About

We define ‘urban health’ as a term used to investigate the intersectional lived experiences of urban dwellers. It focuses on the unique influence urbanisation has on our biological systems through exposure to environmental and psychosocial stressors.

The word “council” has its etymological roots in the Latin word “concalare”; “con” meaning together and “calare” meaning summon. The word council is akin to that of the early 20th century soviets in Russia; self-organised worker groups opposing top-down representation and centralisation, and that of the Zapatista caracoles in Chiapas, Mexico; a confederalist system of organising where power is not thought of through political representation in the form of proletarian dictatorship but of “democratising the power relations of everyday life”.

The word council has a long history of being a structure for bottom up organising. Its flexibility allows for autonomy to flourish, meaning that communities can enact their version and vision of an urban health council - one that works for their health needs. 

This Urban Health Council’s role is to summon together people under an autonomous method of governance and practice whereby peer-led programmes determine the direction of production of works that support health justice movements, led by the People for the People, meeting them where they are with what they need. Each programme is supported through a scientific, technical and financial ecosystem where all works produced are made open-access in a Living Encyclopedia.

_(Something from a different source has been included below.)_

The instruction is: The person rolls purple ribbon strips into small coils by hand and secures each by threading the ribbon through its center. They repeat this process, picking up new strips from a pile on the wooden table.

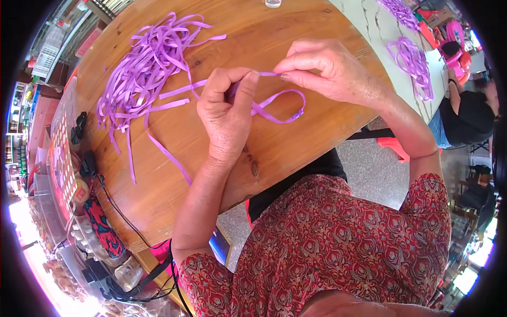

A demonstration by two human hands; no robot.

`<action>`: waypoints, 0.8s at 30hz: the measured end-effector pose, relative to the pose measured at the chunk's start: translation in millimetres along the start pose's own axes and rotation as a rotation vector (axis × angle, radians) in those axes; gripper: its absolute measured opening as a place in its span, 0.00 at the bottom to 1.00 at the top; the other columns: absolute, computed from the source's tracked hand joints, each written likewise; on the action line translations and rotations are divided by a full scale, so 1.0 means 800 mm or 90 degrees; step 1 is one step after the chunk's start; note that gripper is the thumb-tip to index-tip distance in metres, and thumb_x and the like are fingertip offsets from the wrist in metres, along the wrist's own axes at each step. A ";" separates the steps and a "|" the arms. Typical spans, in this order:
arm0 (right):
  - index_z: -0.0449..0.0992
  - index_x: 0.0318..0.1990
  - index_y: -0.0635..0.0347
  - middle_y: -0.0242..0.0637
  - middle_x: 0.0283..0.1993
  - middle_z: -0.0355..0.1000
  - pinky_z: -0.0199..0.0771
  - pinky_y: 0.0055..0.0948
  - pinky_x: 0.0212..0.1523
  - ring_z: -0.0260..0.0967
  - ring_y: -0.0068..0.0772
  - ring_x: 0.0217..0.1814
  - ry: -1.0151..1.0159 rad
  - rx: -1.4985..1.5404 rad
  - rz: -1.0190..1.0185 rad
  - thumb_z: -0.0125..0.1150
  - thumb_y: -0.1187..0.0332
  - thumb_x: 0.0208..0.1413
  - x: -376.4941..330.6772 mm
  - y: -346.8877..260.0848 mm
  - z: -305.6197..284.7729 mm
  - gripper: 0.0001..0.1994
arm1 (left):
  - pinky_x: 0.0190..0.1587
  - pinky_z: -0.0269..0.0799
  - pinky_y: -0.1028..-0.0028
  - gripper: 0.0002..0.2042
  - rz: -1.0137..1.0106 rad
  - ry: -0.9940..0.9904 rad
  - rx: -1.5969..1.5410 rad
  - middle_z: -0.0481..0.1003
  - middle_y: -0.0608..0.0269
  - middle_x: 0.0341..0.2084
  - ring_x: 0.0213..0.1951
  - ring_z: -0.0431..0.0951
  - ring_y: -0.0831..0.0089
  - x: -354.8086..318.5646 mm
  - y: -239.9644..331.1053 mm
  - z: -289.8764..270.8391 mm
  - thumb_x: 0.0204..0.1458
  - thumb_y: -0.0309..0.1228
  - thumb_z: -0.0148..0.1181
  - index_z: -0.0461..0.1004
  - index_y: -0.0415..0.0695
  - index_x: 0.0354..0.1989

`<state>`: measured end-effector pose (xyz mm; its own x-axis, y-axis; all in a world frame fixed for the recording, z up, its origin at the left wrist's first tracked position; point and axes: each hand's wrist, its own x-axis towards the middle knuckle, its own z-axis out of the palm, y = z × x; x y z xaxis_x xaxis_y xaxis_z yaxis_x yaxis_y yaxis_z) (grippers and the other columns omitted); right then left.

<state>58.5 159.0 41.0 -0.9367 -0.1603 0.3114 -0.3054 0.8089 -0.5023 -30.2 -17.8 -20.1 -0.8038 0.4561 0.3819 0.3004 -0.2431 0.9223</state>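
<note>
A purple ribbon point(269, 74) runs taut between my two hands over the wooden table. My left hand point(228, 103) is closed round it, thumb pressed against the curled forefinger. To the right, my right hand point(330, 68) pinches the ribbon's other end between thumb and fingertips. Below the taut stretch, a loop point(288, 95) of the same ribbon hangs from my left hand, with a small knot point(297, 114) at its right side. A large tangled pile of purple ribbons point(153, 63) lies to the left, several loose ends trailing toward me.
The wooden table point(280, 142) has a rounded edge near my body. A small glass point(273, 3) stands at the far edge. On a white marbled table point(364, 21) at the right lie more purple ribbons point(414, 66). Black cables point(121, 211) hang over the left edge. Another person point(467, 116) sits far right.
</note>
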 end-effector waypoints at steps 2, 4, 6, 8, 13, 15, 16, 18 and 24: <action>0.77 0.35 0.62 0.34 0.29 0.71 0.68 0.25 0.32 0.70 0.28 0.32 0.007 -0.004 0.002 0.59 0.71 0.51 -0.002 -0.001 0.000 0.06 | 0.25 0.58 0.84 0.01 -0.008 0.006 0.001 0.66 0.73 0.20 0.23 0.61 0.87 0.001 0.003 0.000 0.48 0.21 0.60 0.74 0.39 0.27; 0.76 0.34 0.63 0.34 0.28 0.71 0.68 0.24 0.32 0.70 0.26 0.32 0.006 0.032 0.025 0.59 0.71 0.51 -0.002 -0.003 -0.001 0.05 | 0.25 0.58 0.85 0.01 0.003 0.007 0.007 0.66 0.73 0.20 0.23 0.61 0.87 0.002 0.001 0.000 0.48 0.21 0.60 0.74 0.39 0.28; 0.76 0.34 0.63 0.33 0.28 0.71 0.68 0.23 0.33 0.70 0.24 0.32 -0.008 0.080 0.068 0.59 0.71 0.51 -0.001 -0.008 -0.003 0.05 | 0.25 0.58 0.85 0.01 0.015 0.010 0.012 0.66 0.73 0.20 0.23 0.61 0.87 0.002 0.000 -0.001 0.48 0.21 0.60 0.75 0.39 0.28; 0.76 0.34 0.63 0.33 0.28 0.71 0.67 0.22 0.33 0.69 0.22 0.32 -0.023 0.129 0.108 0.60 0.71 0.51 0.000 -0.011 -0.002 0.05 | 0.24 0.57 0.85 0.01 -0.004 0.020 -0.009 0.66 0.74 0.20 0.22 0.61 0.87 0.003 0.002 -0.003 0.48 0.21 0.60 0.75 0.40 0.28; 0.77 0.34 0.63 0.29 0.30 0.72 0.67 0.19 0.35 0.67 0.18 0.33 -0.038 0.389 0.200 0.60 0.73 0.50 -0.004 -0.013 0.010 0.05 | 0.23 0.58 0.87 0.02 -0.111 0.020 -0.108 0.69 0.75 0.22 0.22 0.62 0.89 0.002 0.013 0.002 0.49 0.22 0.59 0.75 0.42 0.31; 0.77 0.36 0.63 0.29 0.32 0.72 0.67 0.19 0.37 0.67 0.19 0.35 -0.015 0.442 0.194 0.60 0.74 0.50 -0.004 -0.018 0.016 0.06 | 0.22 0.58 0.88 0.03 -0.164 0.019 -0.155 0.70 0.75 0.22 0.22 0.63 0.89 -0.001 0.017 0.004 0.49 0.22 0.59 0.75 0.42 0.32; 0.78 0.38 0.63 0.30 0.33 0.72 0.67 0.19 0.38 0.67 0.19 0.37 0.009 0.493 0.187 0.59 0.75 0.51 -0.003 -0.018 0.018 0.07 | 0.22 0.59 0.88 0.03 -0.209 0.003 -0.198 0.71 0.75 0.23 0.23 0.64 0.89 -0.004 0.017 0.004 0.50 0.22 0.59 0.74 0.42 0.33; 0.77 0.39 0.63 0.30 0.34 0.71 0.67 0.18 0.40 0.67 0.19 0.38 0.030 0.512 0.170 0.58 0.76 0.51 -0.004 -0.013 0.026 0.08 | 0.22 0.59 0.88 0.03 -0.254 -0.015 -0.240 0.71 0.75 0.24 0.24 0.65 0.89 -0.007 0.017 0.007 0.50 0.22 0.59 0.74 0.42 0.33; 0.77 0.43 0.61 0.30 0.36 0.71 0.67 0.19 0.42 0.66 0.20 0.40 0.136 0.508 0.107 0.56 0.79 0.51 0.003 -0.006 0.047 0.11 | 0.20 0.54 0.84 0.04 -0.169 0.005 -0.245 0.70 0.73 0.22 0.18 0.61 0.86 -0.012 0.009 0.014 0.50 0.24 0.57 0.74 0.41 0.35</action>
<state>51.2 133.6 13.9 -0.9526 0.1016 0.2867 -0.2692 0.1575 -0.9501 -14.4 -14.4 -16.8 -0.8315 0.5391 0.1338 -0.1271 -0.4193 0.8989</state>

This Urban Health Council set up by Centric Lab must not be the only one, there needs to be an ecosystem of councils embodying the principles as outlined previously.

Away from top down power, we can have a politics of health recognising inclusion, empathy, and healing and the emancipation of people marginalised, brutalised, shamed, and made worse by prejudicial health systems and knowledges rooted in colonial framings of humanity.

When many sites of self-governance emerge investigating, strategising, producing together we will have an infrastructure for healing and health justice. As this report has stated, this architecture for epistemic justice needs a resourced radical knowledge infrastructure to allow its development to occur organically, for the emergence of a Zapatismo pluriverse: “a world in which many worlds fit”.

Arora and Sterling provide a simple yet powerful summary of the pluriverse based on Marisol de la Cadena and Mario Blaser’s 2018 Proposals for a World of Many Worlds: 

Each of these worlds has its own ways of relating between different beings, human and nonhuman. Each world produces its own languages and techniques mediating relations between humans and with nonhumans. Through these relations, diverse knowledges and practices are produced to connect and communicate across categorical divides between nature and culture. Each world is thus composed by specific ways of living-knowing. 

“rather than a one-way relationship where the knowledge produced by movements is drawn on for purely academic purposes within an essentially closed discourse and the results of research are typically restricted to university libraries, our goal is to make relevant research public, without charge and in languages which seek communication rather than accreditation.”